九州沖縄農業研究センター

所長室から

研究開発から技術の普及まで

山川 理

山川 理皆さんこんにちは。今日は大変に冷えています。でもこの会議室は空調施設が新しくなりましたので、皆さん、寒い思いをしなくて済むと思います。評価企画会議について、機構としてこれを残すかどうか今議論になっていますが、残すとすればそれなりに理由が必要になるでしょう。

私の考えでは、評価企画会議は、その名前からして「PDS」、ご存じの方も多いと思いますけれども、Plan-Do-Seeの略語、に対応したものです。「PDS」はいま企業の業務管理では当たり前の概念です。Planというのは企画、Doというのはその実行、最後のSeeというのは評価、という業務推進の仕組みです。年度初めの1回目の会議でPlanを立て、各専門別推進部会の中でDoをちゃんとやってもらって、最後に年度末の2回目の会議でSee、すなわち評価をする。このように評価企画会議にしっかりとした役割を与えることが出来れば、残すことが可能です。

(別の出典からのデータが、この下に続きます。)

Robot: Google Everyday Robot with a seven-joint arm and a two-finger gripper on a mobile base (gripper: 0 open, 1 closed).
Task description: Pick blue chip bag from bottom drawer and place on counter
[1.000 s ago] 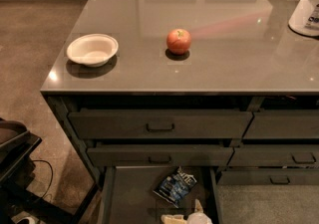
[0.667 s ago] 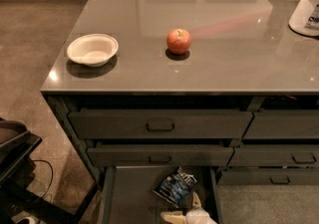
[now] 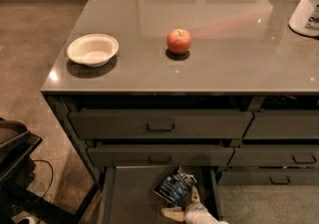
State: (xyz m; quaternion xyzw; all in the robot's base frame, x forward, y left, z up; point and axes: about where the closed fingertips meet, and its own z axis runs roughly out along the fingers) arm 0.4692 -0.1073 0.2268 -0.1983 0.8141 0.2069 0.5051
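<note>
the bottom drawer (image 3: 129, 193) stands pulled open and is cut off by the lower frame edge, so its front cannot be seen. the gripper (image 3: 179, 203) comes in from that same edge, just nearer than the blue chip bag (image 3: 174, 185). only its pale wrist and two tan fingers (image 3: 172, 213) show; the arm is out of frame. the fingers are spread apart, one pointing left below the bag, the other rising beside the bag's lower right corner. whether either touches the foil is hard to tell, and nothing is clamped between them. the bag lies flat on the drawer floor, close to the right wall, with bare floor to the left of the bag. just beyond the bag are closed drawer fronts (image 3: 159, 126) with handles. farther beyond the bag, the counter (image 3: 239, 63) carries an apple (image 3: 179, 41), a white bowl (image 3: 92, 49) near the front-left corner, and a white container (image 3: 306, 9) cut off at the right edge. open countertop lies between them.
</note>
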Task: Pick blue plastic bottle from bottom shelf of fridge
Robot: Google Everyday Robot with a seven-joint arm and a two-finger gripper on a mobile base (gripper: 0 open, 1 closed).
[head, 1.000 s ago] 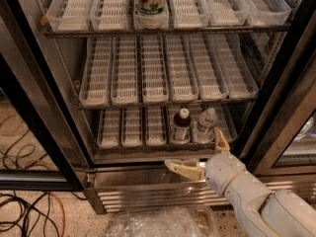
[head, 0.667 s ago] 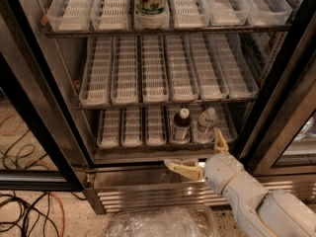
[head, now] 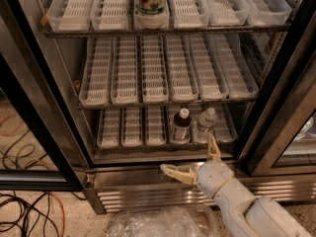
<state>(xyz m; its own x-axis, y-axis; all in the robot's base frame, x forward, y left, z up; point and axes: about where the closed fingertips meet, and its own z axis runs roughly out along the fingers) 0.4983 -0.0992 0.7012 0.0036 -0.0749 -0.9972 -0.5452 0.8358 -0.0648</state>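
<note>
The fridge (head: 59,98) stands open with three tray racks. On the bottom shelf (head: 131,132) the blue plastic bottle (head: 181,126), dark-bodied with a white cap, stands upright in a lane right of centre. A clear bottle (head: 204,125) stands just to its right. My gripper (head: 192,161) is open in front of the fridge's base, below and slightly right of the dark bottle. One pale finger (head: 175,172) points left along the base. The other finger (head: 214,148) points up toward the clear bottle. Nothing is held.
A can or bottle with a green and white label (head: 151,1) stands on the top rack. The black door frame (head: 281,102) is close on the right. Cables (head: 29,211) lie on the floor at left. Crinkled clear plastic (head: 153,223) lies below the base grille.
My gripper has shifted very slightly; the bottles have not moved.
</note>
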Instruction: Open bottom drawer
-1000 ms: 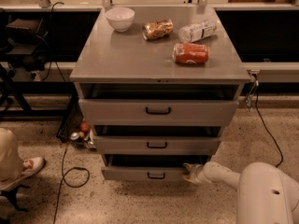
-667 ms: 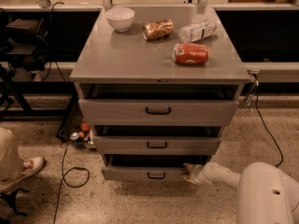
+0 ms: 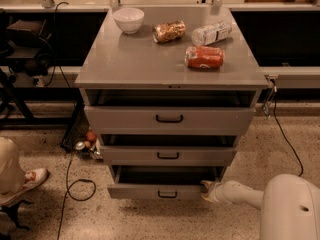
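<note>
Arm point(image 3: 240, 194) comes in low from near right, forearm almost level. Hand point(image 3: 206, 187) sits at right end of bottom drawer point(image 3: 140, 191) front; grip state: can't tell. Bottom drawer is lowest of 3, partly out. Cabinet top point(image 3: 130, 59) carries 1 bowl point(image 3: 128, 20), 1 bottle point(image 3: 211, 33), 1 red can point(image 3: 204, 57), 1 brownish item point(image 3: 169, 31).

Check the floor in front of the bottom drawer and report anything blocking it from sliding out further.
Nothing visible blocks it. The gripper is at the right front corner of the bottom drawer, and the floor ahead of the front panel is bare. A black cable loop lies left of the drawer, outside its path.
</note>
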`<state>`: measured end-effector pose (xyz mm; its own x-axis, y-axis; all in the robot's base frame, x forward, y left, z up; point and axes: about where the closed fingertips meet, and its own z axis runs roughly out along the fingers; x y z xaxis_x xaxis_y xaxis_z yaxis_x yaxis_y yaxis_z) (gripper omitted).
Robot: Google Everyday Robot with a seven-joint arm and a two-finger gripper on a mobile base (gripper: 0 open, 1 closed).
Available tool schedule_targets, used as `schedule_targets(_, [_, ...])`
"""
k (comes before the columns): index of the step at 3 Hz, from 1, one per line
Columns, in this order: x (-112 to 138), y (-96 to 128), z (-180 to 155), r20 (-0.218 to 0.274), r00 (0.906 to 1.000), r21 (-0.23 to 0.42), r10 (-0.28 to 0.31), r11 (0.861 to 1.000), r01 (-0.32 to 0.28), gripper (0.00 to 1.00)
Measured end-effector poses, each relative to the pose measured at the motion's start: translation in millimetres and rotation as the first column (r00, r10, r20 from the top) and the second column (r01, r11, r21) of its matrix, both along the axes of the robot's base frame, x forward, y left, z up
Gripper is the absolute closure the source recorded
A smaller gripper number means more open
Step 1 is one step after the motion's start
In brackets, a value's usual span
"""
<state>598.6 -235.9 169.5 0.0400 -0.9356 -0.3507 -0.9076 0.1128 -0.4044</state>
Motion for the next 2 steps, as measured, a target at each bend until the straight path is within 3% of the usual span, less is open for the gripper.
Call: schedule_targets(2, [-38.6,-12.4,5.7,-0.021,0.9961,0.01,-0.085,0.996,0.086,1.0])
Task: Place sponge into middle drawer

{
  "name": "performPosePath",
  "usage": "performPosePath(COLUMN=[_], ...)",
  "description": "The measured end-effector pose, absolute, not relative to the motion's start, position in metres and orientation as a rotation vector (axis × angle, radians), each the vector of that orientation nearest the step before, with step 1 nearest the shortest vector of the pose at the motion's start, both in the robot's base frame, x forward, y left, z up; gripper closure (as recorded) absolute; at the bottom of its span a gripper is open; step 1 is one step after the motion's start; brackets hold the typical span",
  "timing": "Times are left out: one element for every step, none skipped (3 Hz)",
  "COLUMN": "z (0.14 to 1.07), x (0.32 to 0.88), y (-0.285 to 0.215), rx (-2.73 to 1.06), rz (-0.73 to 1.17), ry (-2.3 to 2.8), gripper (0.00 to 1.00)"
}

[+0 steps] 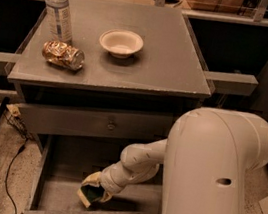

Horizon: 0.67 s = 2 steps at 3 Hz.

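My arm reaches down and forward into the middle drawer (40, 177), which is pulled out below the closed drawer front (71, 119) with its small round knob.

My gripper (94, 190) is inside the drawer, near its front edge and left of centre. My jaws are clamped on the sponge (89, 195). The sponge is tilted, dark green face showing, low over the drawer floor; I cannot tell whether it touches it.

On the table (167, 58) above: a water bottle (59, 11), a crushed can (63, 55) and a bowl (121, 42).
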State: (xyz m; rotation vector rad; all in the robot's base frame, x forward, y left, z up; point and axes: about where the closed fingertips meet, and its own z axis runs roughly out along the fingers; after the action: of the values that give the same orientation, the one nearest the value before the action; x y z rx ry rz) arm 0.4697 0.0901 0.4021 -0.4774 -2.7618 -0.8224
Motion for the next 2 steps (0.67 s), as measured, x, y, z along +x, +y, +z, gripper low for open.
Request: performPosePath(z=[0.4021, 0.4021], x=[0.4697, 0.4696], y=[0.0901, 0.0901], rx=[-0.477, -0.477], rz=[-0.822, -0.822], ry=[-2.762, -2.762], gripper=[0.58, 0.35])
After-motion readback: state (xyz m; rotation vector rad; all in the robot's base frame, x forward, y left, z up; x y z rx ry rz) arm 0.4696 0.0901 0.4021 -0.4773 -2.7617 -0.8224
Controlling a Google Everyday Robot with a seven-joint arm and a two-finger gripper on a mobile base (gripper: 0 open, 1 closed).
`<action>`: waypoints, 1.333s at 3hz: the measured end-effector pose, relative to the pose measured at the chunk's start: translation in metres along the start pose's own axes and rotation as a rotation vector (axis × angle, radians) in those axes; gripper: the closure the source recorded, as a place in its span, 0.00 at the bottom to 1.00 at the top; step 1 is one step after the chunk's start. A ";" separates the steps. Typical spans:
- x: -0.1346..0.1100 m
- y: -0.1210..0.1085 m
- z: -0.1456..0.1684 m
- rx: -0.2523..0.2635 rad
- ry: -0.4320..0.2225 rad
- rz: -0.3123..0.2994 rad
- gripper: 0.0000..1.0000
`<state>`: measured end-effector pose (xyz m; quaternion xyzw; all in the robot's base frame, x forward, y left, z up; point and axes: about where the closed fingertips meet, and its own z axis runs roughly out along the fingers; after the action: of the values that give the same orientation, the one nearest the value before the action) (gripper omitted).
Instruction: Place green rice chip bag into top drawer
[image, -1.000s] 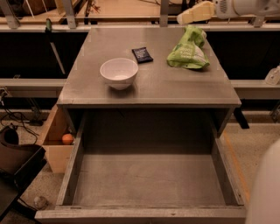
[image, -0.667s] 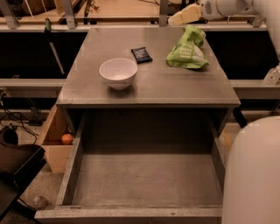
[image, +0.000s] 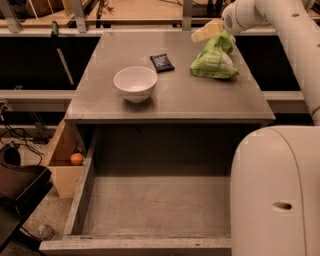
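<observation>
Camera view: the gripper (image: 206, 32) hangs at the far right of the cabinet top (image: 200, 102), right at the upper end of the green rice chip bag (image: 215, 62).
Grip: whether it is open or closed, or has the bag, cannot be told.
Bag: lying on the cabinet top, far right, right of a dark packet (image: 162, 62) and a white bowl (image: 135, 83).
Top drawer (image: 155, 205): pulled out toward the near side, nothing in it.
Done: drawer open, arm at the bag.
Left: by my reading, lifting the bag, carrying it nearer and releasing it inside.
Writing: white lettering on the bag, unreadable; none legible on the packet.
</observation>
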<state>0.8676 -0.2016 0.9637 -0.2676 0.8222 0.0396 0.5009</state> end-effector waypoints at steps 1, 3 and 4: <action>0.031 -0.012 0.014 0.015 0.062 0.067 0.00; 0.083 0.002 0.040 -0.058 0.151 0.186 0.41; 0.085 0.004 0.043 -0.063 0.155 0.187 0.64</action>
<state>0.8702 -0.2172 0.8698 -0.2076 0.8782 0.0910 0.4212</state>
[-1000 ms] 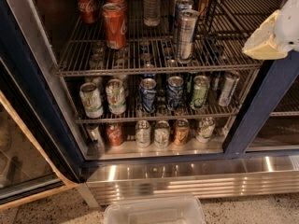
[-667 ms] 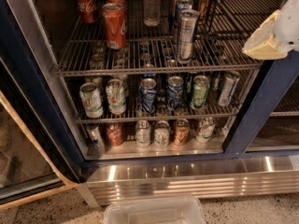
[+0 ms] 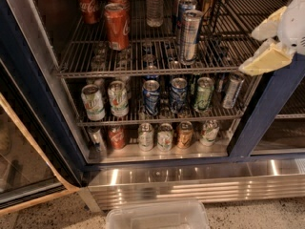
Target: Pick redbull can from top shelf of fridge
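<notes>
The redbull can (image 3: pixel 190 36), tall, slim and silver with blue panels, stands upright near the front of the top shelf (image 3: pixel 143 72), a chrome wire rack in the fridge (image 3: pixel 267 109). More slim cans (image 3: pixel 185 5) stand behind it. My gripper (image 3: pixel 248 51) is at the upper right, in front of the fridge's dark blue post. It sits to the right of the can and apart from it. Its two cream fingers (image 3: pixel 268 60) are spread and hold nothing.
Red Coca-Cola cans (image 3: pixel 116 26) stand on the left of the top shelf, with a clear water bottle (image 3: pixel 155 6) behind. Two lower racks hold several mixed cans (image 3: pixel 151 97). The open glass door (image 3: pixel 21 156) is at the left. A clear plastic bin (image 3: pixel 157 216) lies on the floor below.
</notes>
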Motion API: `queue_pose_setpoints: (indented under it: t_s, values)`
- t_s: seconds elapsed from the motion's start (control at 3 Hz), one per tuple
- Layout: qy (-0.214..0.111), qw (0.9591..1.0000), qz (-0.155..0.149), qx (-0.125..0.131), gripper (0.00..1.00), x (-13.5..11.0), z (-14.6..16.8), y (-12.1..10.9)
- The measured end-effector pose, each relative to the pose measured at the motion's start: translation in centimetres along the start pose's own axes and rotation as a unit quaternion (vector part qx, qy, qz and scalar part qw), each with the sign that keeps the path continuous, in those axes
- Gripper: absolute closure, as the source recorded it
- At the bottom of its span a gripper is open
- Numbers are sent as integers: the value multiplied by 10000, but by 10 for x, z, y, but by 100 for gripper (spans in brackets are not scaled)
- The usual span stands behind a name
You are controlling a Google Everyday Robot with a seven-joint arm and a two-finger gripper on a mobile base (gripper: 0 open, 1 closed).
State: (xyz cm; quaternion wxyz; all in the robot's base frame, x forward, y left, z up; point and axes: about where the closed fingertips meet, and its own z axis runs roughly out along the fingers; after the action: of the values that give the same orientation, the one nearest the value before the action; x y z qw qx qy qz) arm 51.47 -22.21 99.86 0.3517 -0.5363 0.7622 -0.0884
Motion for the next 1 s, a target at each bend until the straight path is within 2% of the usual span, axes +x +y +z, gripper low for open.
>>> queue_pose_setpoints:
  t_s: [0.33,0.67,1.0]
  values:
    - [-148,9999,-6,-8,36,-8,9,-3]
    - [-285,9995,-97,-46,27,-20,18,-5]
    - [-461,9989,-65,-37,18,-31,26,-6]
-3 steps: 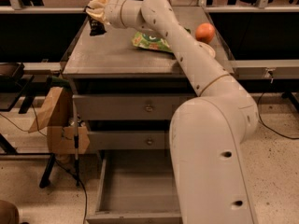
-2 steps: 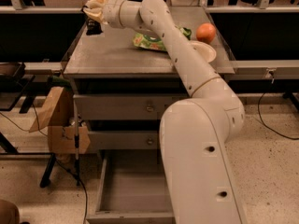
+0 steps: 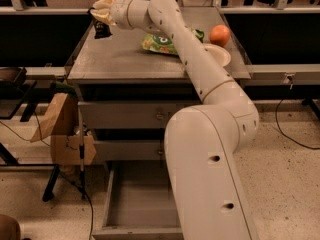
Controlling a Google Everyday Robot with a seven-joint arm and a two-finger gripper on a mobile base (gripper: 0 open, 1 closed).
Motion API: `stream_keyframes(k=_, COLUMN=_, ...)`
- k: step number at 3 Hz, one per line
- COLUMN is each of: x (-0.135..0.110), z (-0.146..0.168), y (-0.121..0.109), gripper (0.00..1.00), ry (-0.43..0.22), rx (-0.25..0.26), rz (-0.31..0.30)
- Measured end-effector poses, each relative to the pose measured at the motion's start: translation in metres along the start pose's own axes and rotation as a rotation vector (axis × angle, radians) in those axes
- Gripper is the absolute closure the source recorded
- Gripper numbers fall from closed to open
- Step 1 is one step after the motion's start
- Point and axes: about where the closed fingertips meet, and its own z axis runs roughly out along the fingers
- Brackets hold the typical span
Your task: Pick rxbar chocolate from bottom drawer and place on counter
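Note:
My gripper (image 3: 101,18) is at the far left edge of the counter (image 3: 125,59), held above it. It is shut on the rxbar chocolate (image 3: 102,29), a small black wrapper that hangs down from the fingers just over the counter's back left part. The bottom drawer (image 3: 140,206) stands pulled open at the foot of the cabinet; the part of its grey floor that shows is bare. My arm's white body hides the drawer's right side.
A green-and-white snack bag (image 3: 165,41) lies mid-counter. An orange (image 3: 219,34) sits on a pale plate (image 3: 220,55) at the counter's right. Two upper drawers (image 3: 125,115) are closed. A brown paper bag (image 3: 55,116) and a stand are left of the cabinet.
The gripper with the black bar has moved a little left and further back over the counter; the arm has swung with it.

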Motion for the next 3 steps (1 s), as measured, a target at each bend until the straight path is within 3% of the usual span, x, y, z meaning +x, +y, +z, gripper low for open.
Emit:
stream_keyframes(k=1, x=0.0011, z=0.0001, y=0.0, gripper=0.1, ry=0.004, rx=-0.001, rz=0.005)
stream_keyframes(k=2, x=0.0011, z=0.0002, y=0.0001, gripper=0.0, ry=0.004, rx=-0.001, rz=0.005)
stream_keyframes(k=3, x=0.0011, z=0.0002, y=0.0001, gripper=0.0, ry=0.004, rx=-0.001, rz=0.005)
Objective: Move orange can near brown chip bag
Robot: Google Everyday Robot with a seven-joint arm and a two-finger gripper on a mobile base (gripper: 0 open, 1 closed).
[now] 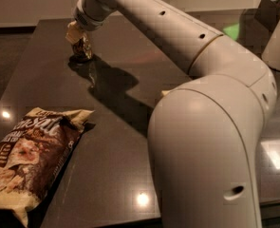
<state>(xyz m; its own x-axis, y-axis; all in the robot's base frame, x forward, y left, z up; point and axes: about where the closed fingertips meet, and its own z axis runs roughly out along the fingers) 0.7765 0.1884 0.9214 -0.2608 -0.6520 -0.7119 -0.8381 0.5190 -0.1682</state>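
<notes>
The orange can (84, 49) stands upright at the far left of the dark table (116, 175), partly covered by my gripper (79, 42). The gripper has come down over the can from above and sits right at it. My arm (177, 37) stretches from the lower right across the table to it. The brown chip bag (28, 158) lies flat at the table's near left corner, well in front of the can and apart from it.
My arm's big white elbow (206, 156) fills the near right of the view and hides that part of the table. A pale yellow bit (165, 93) of something peeks out beside it. A white rounded object (279, 42) stands at the right edge.
</notes>
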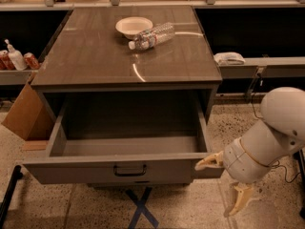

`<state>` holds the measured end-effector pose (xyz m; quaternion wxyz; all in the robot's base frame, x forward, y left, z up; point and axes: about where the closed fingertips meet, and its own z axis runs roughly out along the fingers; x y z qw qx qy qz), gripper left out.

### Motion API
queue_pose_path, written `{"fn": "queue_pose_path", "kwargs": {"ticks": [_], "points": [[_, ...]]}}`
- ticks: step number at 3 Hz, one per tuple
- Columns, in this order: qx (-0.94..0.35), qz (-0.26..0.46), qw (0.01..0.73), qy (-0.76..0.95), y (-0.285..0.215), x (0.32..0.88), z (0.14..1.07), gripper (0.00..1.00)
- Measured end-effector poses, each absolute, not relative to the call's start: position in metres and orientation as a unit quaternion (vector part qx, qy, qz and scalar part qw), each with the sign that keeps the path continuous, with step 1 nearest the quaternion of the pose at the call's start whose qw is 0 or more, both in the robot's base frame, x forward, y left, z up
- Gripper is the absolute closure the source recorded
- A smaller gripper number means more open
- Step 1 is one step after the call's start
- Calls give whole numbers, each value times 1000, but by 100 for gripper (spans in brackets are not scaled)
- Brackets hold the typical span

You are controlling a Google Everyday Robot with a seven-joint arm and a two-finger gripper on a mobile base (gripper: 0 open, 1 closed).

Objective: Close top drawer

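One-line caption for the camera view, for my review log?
Top drawer open and empty; open pincer at its right front corner; bowl and bottle on the cabinet.

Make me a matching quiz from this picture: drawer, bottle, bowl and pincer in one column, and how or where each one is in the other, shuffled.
1. drawer
2. bottle
3. bowl
4. pincer

A. lying on its side
B. pulled out
C. by the drawer's right front corner
D. standing upright

Pairs: 1-B, 2-A, 3-D, 4-C
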<state>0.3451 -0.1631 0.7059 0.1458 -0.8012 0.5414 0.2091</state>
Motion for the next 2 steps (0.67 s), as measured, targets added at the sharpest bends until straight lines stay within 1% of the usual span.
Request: {"fn": "queue_pose_path", "kwargs": {"ticks": [1, 2], "points": [[-806, 197, 153, 537, -164, 350, 687, 50], [-805, 181, 157, 543, -162, 364, 670, 72]]}}
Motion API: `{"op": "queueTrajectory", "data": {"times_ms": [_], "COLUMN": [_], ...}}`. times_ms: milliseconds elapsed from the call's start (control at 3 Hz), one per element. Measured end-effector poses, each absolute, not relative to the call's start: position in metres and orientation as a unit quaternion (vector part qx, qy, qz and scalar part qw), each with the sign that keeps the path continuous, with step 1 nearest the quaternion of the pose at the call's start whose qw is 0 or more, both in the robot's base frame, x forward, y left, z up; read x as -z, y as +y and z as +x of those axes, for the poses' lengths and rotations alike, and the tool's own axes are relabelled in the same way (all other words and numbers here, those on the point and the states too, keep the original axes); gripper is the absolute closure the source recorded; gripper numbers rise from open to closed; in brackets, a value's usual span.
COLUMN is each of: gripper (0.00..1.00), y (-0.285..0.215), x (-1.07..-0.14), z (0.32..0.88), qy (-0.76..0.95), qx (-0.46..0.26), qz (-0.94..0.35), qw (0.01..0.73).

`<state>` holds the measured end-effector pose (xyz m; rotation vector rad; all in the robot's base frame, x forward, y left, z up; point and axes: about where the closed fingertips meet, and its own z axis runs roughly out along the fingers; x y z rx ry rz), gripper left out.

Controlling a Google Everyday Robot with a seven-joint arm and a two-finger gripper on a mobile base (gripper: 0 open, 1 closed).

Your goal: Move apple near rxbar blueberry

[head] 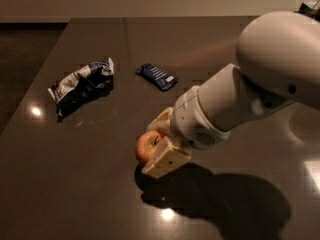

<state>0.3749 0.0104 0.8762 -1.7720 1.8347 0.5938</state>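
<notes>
While hand (154,149) pinches apple (144,146), rxbar blueberry (157,77) lies beyond, chip bag (82,84) left of it.

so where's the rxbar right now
In the camera view the rxbar blueberry lies on the table, right of the chip bag, beyond the apple held in the gripper.

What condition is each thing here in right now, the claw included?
claw: closed around the apple, low over the table, front centre.
apple: whole, gripped between the claw's fingers; cannot tell if it is lifted.
rxbar blueberry: wrapped, lying flat, apart from the apple.
chip bag: crumpled, lying flat.
</notes>
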Motion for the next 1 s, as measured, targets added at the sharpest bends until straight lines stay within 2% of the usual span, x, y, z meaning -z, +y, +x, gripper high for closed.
{"op": "queueTrajectory", "data": {"times_ms": [333, 1000], "gripper": [1.00, 1.00], "y": [-0.0001, -0.0040], "x": [-0.8978, -0.8997], "z": [0.4027, 0.4102], "qy": [0.691, 0.704], "qx": [-0.201, -0.187], "qz": [-0.634, -0.618], "qw": [0.281, 0.297]}}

まずプラニングをするわけですが、ここで重要なのはどんな研究ニーズがあるかということの把握です。研究の背景をしっかりと把握した上で、問題を解決するための手順、研究ですから仮説に基づいた手順を作っていくわけです。注意することは、その仮説なり手順はすでにどこかで提案されたり、実行されてているようなものではなくて、オリジナリティーがちゃんとあるということです。ですから第1回目の企画会議では、本当に研究ニーズがあるのかということ、そのニーズに答えるために考えている仮説とか手順にオリジナリティーがあるのかどうかということをしっかりと議論すべきです。

それから2回目は研究者がDoをした後の評価のための会議です。研究者は研究終了後にリザルトをまとめるという作業をします。しかし、私が常々言っているように、リザルトをまとめただけでは成果にはなりません。リザルトをまとめ、それがちゃんと普及するような形で再構成されたときに初めて、成果という「冠」を付けることが許されるのです。ただ結果をまとめただけでは、研究情報が出来上がっただけのことです。評価を行う場合には、得られたリザルトが本当に当初把握していたニーズにちゃんと応えるものになっているか、しかも、その答えが月並みではなく、オリジナリティーのある新しい提案になっているかしっかり検討して欲しいと思います。

研究者は、研究期間が終わったら結果をただ何となくまとめ、それを成果情報という名前で出せば仕事が終わったと思うかも知れません。それはとんでもない大間違いです。そんな身勝手はこれからは許されません。

何回も申し上げたように、ユーザーにきちんとした形で研究情報を提案し、それが受け入れられた場合に限り、初めて成果という「冠」を付けることが可能となります。このことからして、ユーザーへの提案、その後の普及という作業が極めて重要になると思います。この作業を一体誰がやるのか。私は、その結果をまとめた研究者自らが研究室から出て、ユーザーの所まで行って、しっかりサポートあるいはフォローするということが大事であると思います。その際、研究所としても研究者が活動するために必要なサポートを、予算面や人的な面で、していくことが大切です。これまでの研究・普及のリニアモデルでは、研究所は研究情報を垂れ流すだけ、後は普及の人たちが適当につまみ食いして、それでうまくいければ普及する。自分たちは、天の上から、見ているだけ。普及すればもうけもの、という体質があったのではないかと反省しています。

九州沖縄農業研究センターでは、この4月から広報普及室を、所長直結の組織として、バーチャルで立ち上げたいと思っています。機構全体でこういう体制を作るわけではありませんが。私としては各部署から必要な人員を集め、所長室の近くに広報普及室を作りたい思います。そして私どもの研究所が開発した技術をしっかりとPRするとともに、普及にまでしっかりと繋げたいと考えています。もちろん普及まで繋げるとなると、九州沖縄農業研究センターだけの力ではとても出来る話ではありません。今日お集まりの各県の方や民間企業の方々としっかりと手を繋いでやっていきたいと思います。

これまでのように九州沖縄農業研究センターが基盤技術を作り、それを県の方が普及技術に仕上げるというリニアモデルとは様相が異なってくると思います。現場に普及するにあたっては当然各県の方々と真摯なディスカッションが必要な場面もあると思います。私どもは労をいとわず現場に出向き、しっかりと説明をしていきたいと思います。少し長くなりましたが、これで開催の挨拶と致します。